*** Opening of Extracted information ***

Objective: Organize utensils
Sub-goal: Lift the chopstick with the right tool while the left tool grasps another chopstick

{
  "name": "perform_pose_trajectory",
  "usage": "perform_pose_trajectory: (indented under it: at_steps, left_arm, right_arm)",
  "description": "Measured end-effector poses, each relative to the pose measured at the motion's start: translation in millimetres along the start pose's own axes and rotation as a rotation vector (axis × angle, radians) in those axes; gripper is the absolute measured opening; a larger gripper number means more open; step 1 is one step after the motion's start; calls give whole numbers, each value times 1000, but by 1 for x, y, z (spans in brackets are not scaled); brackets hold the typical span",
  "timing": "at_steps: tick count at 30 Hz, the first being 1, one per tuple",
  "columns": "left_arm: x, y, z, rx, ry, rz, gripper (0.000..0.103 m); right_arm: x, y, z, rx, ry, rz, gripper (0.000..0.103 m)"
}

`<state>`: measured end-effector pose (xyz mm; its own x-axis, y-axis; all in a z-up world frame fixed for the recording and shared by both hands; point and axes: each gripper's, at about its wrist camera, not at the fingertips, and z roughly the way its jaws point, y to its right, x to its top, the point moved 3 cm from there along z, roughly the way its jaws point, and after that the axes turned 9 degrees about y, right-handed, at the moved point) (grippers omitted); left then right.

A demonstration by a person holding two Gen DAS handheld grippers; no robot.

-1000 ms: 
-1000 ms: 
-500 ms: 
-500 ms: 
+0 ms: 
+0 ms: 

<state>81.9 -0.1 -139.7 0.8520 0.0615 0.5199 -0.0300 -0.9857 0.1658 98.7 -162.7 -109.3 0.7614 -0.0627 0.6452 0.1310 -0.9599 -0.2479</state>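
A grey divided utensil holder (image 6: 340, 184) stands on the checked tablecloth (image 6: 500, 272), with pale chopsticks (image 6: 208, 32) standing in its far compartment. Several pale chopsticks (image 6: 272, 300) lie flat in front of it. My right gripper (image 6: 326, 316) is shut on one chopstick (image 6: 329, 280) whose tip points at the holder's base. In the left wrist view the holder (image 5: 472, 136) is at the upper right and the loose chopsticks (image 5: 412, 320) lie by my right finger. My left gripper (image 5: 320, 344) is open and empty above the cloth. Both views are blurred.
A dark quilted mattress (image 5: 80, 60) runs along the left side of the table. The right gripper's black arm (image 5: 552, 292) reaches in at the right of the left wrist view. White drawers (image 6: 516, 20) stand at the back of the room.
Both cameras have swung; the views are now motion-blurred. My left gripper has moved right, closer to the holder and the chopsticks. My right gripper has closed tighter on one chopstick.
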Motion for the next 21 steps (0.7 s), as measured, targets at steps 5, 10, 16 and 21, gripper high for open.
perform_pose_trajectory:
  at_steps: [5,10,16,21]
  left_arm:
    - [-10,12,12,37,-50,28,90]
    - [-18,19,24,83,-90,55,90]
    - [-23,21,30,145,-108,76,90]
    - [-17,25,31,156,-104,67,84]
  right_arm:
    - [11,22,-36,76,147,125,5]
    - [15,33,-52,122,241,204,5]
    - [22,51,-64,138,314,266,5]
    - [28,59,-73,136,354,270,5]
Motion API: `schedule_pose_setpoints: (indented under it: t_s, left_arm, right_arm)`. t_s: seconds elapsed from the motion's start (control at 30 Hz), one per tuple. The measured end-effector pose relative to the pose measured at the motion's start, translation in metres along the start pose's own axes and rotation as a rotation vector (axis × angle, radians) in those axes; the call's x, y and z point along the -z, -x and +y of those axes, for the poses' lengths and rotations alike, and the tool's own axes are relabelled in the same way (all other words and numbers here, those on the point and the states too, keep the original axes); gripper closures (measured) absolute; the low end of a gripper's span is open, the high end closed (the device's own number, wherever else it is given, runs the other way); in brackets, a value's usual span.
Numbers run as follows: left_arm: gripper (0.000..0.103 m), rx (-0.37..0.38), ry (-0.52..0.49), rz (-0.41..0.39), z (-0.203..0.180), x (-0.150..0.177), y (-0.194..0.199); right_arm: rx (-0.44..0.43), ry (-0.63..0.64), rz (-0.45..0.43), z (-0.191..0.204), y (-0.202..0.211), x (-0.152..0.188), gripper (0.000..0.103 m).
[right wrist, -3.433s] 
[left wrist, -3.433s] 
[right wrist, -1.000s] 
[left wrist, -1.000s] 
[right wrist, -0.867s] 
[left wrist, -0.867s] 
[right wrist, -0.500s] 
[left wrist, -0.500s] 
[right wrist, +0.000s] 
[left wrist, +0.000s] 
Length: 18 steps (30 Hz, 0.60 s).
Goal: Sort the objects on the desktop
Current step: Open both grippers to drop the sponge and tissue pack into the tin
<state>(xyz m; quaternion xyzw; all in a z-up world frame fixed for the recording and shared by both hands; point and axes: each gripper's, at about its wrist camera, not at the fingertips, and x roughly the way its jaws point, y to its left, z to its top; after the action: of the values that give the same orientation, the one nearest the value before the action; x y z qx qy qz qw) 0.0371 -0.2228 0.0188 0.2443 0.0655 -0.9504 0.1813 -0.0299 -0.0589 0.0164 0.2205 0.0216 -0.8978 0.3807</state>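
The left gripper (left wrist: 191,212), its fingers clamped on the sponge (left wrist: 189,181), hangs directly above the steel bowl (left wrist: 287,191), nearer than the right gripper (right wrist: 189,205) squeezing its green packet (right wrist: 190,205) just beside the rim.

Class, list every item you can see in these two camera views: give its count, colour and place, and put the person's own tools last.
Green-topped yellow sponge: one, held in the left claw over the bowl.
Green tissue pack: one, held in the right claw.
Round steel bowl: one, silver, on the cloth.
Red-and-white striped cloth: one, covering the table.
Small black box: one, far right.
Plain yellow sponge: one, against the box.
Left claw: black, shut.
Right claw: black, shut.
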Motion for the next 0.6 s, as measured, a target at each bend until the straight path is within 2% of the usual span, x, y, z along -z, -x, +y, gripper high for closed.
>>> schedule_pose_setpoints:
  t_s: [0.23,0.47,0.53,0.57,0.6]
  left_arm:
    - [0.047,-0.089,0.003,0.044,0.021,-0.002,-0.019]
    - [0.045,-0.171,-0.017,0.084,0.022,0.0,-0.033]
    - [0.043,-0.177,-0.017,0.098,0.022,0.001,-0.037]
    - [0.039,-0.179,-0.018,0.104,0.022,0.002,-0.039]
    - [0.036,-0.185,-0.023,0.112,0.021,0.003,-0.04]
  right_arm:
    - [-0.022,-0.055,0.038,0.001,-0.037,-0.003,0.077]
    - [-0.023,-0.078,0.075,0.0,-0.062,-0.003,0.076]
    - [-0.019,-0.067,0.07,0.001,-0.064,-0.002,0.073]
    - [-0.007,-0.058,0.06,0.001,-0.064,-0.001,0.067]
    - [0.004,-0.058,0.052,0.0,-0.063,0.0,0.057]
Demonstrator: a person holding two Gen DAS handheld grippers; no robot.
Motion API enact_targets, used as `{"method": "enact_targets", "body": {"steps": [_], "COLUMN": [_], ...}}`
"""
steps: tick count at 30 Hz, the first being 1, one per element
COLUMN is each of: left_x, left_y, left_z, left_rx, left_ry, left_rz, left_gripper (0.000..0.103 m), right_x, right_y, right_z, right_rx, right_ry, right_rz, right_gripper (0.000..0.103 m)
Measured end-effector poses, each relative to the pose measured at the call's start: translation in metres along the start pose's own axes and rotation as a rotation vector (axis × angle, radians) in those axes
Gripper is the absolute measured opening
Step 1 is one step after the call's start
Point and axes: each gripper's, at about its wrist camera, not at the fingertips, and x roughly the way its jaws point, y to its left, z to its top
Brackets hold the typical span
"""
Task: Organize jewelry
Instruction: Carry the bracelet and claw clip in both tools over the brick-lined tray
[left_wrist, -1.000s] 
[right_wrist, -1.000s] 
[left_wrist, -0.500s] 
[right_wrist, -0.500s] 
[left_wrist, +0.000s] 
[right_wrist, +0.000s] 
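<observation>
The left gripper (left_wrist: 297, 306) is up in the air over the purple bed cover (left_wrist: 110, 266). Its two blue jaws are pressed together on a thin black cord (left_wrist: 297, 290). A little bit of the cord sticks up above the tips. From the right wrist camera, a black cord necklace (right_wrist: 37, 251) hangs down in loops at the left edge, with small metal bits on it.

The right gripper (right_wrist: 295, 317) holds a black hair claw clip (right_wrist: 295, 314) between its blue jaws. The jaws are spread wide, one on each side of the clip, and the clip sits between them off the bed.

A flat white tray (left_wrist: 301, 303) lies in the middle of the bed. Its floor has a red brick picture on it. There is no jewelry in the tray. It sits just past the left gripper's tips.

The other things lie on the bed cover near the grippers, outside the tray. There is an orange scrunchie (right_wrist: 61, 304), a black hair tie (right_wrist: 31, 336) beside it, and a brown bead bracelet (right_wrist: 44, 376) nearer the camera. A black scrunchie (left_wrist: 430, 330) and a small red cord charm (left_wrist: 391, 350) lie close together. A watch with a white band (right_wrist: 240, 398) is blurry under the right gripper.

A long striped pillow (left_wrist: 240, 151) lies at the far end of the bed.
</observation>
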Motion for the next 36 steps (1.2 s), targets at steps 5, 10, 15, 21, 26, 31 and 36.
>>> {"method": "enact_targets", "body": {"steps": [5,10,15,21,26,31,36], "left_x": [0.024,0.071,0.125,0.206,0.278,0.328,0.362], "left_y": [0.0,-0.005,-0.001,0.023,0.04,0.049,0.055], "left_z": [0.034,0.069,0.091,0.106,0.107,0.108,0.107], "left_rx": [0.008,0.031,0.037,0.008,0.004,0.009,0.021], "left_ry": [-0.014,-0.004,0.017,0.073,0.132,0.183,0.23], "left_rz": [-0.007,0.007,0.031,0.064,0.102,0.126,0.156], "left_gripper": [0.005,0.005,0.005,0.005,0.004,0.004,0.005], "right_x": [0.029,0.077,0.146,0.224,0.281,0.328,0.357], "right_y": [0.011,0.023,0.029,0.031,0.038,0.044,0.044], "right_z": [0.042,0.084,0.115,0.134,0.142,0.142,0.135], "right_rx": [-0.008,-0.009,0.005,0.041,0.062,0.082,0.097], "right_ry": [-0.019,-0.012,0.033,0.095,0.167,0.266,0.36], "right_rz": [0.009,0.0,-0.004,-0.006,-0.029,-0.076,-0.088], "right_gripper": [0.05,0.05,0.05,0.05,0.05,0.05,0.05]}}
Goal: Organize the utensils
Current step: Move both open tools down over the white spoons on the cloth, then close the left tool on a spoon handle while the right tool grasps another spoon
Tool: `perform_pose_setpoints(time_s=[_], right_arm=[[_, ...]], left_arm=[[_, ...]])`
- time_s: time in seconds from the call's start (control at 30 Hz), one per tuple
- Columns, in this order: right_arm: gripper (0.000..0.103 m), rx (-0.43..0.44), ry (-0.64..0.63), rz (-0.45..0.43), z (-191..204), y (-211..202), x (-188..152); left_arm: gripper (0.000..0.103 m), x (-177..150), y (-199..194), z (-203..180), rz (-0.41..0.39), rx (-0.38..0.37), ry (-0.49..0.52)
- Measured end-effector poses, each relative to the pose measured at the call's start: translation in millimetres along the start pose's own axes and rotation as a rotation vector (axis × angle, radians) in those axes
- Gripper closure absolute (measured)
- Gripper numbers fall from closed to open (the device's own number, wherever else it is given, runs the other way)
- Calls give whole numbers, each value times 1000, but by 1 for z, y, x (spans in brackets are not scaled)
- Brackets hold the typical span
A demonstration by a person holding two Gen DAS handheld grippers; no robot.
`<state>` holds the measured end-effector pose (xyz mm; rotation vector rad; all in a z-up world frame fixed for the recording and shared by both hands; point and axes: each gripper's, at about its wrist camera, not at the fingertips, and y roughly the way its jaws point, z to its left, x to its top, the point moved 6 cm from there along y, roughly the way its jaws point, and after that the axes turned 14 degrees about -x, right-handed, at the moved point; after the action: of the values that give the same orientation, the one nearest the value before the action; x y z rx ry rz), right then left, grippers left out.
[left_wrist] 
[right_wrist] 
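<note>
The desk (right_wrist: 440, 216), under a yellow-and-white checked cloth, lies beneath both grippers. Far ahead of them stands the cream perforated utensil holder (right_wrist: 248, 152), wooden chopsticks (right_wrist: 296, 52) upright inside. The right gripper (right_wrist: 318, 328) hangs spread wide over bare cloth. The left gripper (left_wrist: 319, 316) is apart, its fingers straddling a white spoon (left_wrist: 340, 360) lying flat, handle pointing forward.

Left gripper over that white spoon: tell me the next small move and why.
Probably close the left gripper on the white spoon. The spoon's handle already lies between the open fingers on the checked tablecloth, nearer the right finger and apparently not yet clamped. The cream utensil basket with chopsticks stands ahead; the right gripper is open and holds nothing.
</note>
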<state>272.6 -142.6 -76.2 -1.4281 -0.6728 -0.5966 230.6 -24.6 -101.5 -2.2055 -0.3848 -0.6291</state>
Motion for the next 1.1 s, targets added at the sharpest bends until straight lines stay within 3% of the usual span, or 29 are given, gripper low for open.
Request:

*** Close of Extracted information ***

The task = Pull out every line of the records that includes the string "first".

Final answer =
  "timing": "at_steps: tick count at 30 Hz, the first being 1, one per tuple",
steps: tick count at 30 Hz, the first being 1, one per element

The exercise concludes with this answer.